IPO(新規公開株)は上昇して始まるのが大半。大型上場といえども、初値で売れば利益を上げられるはず――。そんな個人投資家の期待は、あっという間に吹き飛んだ。
空前の大型案件として注目を集めた、ソフトバンクグループ(SBG)の通信子会社ソフトバンク(SB)の東京証券取引所第1部への株式上場。が、上場初日は公開価格(1500円)を大きく下回り、多くの個人投資家が大きな含み損を抱えるという散々なスタートになった。
「のんびり保有」でもいいはずなのに
とにかく買い手不在だった。1463円と公開価格を2.5%下回って寄り付いたあとはぐんぐんと値を下げ、1282円と14.5%下回る水準で取引を終えた。
今回、SBGはSB株の3分の1強を売り出した。公開価格をもとに算出した時価総額は7兆2000億円程度で、東証上場企業で7位の規模だったが、終わってみれば1兆円以上目減りし、6兆1000億円と10位の規模に落ちていた。翌日には1176円まで下落する場面もあった。
投資家にとって、最大の魅力は配当利回りの高さだろう。
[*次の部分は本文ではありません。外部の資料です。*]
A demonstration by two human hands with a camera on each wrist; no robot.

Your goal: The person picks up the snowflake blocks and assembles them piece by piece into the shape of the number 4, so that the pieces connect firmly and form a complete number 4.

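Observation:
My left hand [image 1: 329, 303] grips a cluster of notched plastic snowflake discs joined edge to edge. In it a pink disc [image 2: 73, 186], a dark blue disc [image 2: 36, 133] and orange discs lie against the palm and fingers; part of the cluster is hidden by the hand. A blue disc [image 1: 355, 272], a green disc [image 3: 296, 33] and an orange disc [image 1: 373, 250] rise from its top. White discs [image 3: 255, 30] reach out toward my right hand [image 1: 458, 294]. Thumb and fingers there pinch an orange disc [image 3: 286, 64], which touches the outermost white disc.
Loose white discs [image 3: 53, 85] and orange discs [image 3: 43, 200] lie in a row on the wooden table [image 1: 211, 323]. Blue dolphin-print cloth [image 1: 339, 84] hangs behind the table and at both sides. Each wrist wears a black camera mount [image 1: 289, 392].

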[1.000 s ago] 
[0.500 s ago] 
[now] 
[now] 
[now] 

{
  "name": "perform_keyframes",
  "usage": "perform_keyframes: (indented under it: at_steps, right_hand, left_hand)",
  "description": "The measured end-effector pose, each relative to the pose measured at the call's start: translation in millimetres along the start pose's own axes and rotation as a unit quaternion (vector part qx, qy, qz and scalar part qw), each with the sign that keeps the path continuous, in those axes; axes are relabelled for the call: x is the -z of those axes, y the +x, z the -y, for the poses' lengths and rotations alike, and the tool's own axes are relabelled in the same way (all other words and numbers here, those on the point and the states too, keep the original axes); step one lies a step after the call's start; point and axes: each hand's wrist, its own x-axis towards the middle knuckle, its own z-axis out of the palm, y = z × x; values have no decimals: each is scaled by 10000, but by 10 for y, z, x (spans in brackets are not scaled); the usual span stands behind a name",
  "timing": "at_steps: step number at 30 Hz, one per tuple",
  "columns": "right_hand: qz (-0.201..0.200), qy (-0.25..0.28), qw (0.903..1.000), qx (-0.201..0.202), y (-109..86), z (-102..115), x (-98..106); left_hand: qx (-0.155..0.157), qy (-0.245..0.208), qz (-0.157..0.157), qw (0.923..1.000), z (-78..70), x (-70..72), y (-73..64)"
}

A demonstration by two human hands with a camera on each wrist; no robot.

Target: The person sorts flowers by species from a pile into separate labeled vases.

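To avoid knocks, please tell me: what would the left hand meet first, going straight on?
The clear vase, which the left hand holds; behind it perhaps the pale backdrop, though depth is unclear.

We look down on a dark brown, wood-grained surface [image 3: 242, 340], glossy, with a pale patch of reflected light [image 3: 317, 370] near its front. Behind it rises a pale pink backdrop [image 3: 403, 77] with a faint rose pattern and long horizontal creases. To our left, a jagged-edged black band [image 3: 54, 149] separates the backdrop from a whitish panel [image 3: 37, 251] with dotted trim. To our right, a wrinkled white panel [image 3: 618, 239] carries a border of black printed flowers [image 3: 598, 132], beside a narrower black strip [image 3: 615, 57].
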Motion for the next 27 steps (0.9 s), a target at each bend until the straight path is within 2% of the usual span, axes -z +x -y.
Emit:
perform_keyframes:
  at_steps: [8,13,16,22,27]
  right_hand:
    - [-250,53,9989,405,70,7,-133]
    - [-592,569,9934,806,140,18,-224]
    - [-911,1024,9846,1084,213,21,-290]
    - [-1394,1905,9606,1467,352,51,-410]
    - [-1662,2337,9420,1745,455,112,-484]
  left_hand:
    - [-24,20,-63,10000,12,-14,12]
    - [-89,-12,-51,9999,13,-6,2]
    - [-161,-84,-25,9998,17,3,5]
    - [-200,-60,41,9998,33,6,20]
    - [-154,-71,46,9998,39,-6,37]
SBは純利益の85%をメドに株主に配当を支払う方針を掲げており、公開価格で計算した年間の予想配当利回りは5%。大型銘柄で予想配当銘柄が5%を超えるのは、日産自動車や日本たばこ産業、東京エレクトロンやキヤノンなど数えるほどしかない。
ライバルのNTTドコモやKDDIよりも高配当だ。長期にのんびり保有という戦略も成り立つ。だが上場2日目には、配当利回りが6%を超える水準まで売られる場面もあった。なぜか。
大きな理由は、上場直前にネガティブなニュースが相次ぎ、成長性に疑問符がついたことだろう。